CDS director to Delaware lawmakers: Medicaid coverage for adult dental care would improve health outcomes, lower costs
Many adult Delawareans with disabilities have serious dental issues because they can’t afford care, CDS Director Beth Mineo told the Delaware Senate Health and Social Services Committee Wednesday at Legislative Hall in Dover. Offering that population dental coverage through Medicaid, Mineo added, “would bring about healthier outcomes at a lesser cost due to a shift from reactive to preventive care.”

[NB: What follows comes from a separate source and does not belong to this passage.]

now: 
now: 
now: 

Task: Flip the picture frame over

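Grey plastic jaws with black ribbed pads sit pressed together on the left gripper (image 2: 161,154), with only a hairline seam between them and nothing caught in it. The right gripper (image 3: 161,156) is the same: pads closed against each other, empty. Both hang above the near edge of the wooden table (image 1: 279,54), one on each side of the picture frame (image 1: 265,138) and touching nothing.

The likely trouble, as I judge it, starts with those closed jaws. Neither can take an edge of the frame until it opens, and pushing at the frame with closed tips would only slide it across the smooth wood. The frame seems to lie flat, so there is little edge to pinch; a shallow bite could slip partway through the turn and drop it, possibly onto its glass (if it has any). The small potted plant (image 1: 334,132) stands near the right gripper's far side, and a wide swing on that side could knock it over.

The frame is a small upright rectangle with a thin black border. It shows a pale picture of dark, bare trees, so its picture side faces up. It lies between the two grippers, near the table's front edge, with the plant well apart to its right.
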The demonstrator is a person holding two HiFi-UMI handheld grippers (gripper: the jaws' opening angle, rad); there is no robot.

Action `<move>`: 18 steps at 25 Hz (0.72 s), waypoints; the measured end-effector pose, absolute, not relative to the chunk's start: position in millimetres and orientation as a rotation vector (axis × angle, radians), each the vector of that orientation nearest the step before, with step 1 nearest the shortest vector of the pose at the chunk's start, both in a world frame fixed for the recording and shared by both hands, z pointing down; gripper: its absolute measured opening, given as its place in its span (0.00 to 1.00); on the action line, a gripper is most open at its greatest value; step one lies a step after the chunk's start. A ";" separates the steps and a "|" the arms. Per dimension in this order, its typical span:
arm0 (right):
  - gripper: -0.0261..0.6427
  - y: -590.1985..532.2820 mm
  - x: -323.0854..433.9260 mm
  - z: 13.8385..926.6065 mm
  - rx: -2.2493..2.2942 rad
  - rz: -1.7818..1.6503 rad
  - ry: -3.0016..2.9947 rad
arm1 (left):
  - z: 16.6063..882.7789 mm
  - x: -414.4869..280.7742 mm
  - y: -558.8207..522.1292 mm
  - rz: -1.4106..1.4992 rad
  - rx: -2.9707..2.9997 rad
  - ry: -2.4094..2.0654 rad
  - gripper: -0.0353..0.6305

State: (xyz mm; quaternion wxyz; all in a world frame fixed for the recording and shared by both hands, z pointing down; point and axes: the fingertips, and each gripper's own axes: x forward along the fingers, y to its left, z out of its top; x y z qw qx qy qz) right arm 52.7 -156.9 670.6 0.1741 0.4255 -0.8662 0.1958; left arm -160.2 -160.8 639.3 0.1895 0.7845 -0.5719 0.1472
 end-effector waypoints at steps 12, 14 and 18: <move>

The committee was considering SB 92, a bill that would expand Medicaid dental coverage to adults. Currently, Delaware is one of three states, along with Alabama and Tennessee, that does not offer adults receiving Medicaid benefits any form of dental coverage.
Sponsored by Sen. Bryan Townsend, SB 92 would set the adult Medicaid beneficiary copay for a dental visit at $3 and cover an individual’s first $1,000 of expenses, or $2,500 in the case of a dental emergency.
In her testimony, Mineo, who noted she was also the stepmother of an individual with autism and intellectual disabilities, said that findings from a CDS study of dental care and disability revealed 49 percent of adult Delawareans with disabilities have lost teeth due to decay, infection or gum disease.
Said Mineo: “The number one reason those individuals gave for delays in getting dental care? They couldn’t afford it.” That lack of access to affordable care could have potentially life-threatening repercussions, she said. Poor oral health can contribute to heart disease, clogged arteries, strokes and, in pregnant women, premature birth and low birthweight.
The bill was reported out of committee and now awaits a Senate vote.
Mineo’s information arose from CDS’s three-year Oral Health Project, which aimed to increase access to dental care for people with disabilities. The project started by surveying dentists and people with disabilities to learn the specific obstacles patients and professionals were encountering. Based on those results, CDS designed disability awareness trainings for dental professionals which took place across Delaware in 2018.
The project was funded by the federal Health Resources and Services Administration and conducted in collaboration with the state Bureau of Oral Health and Dental Services and organizations including the Delaware State Dental Society.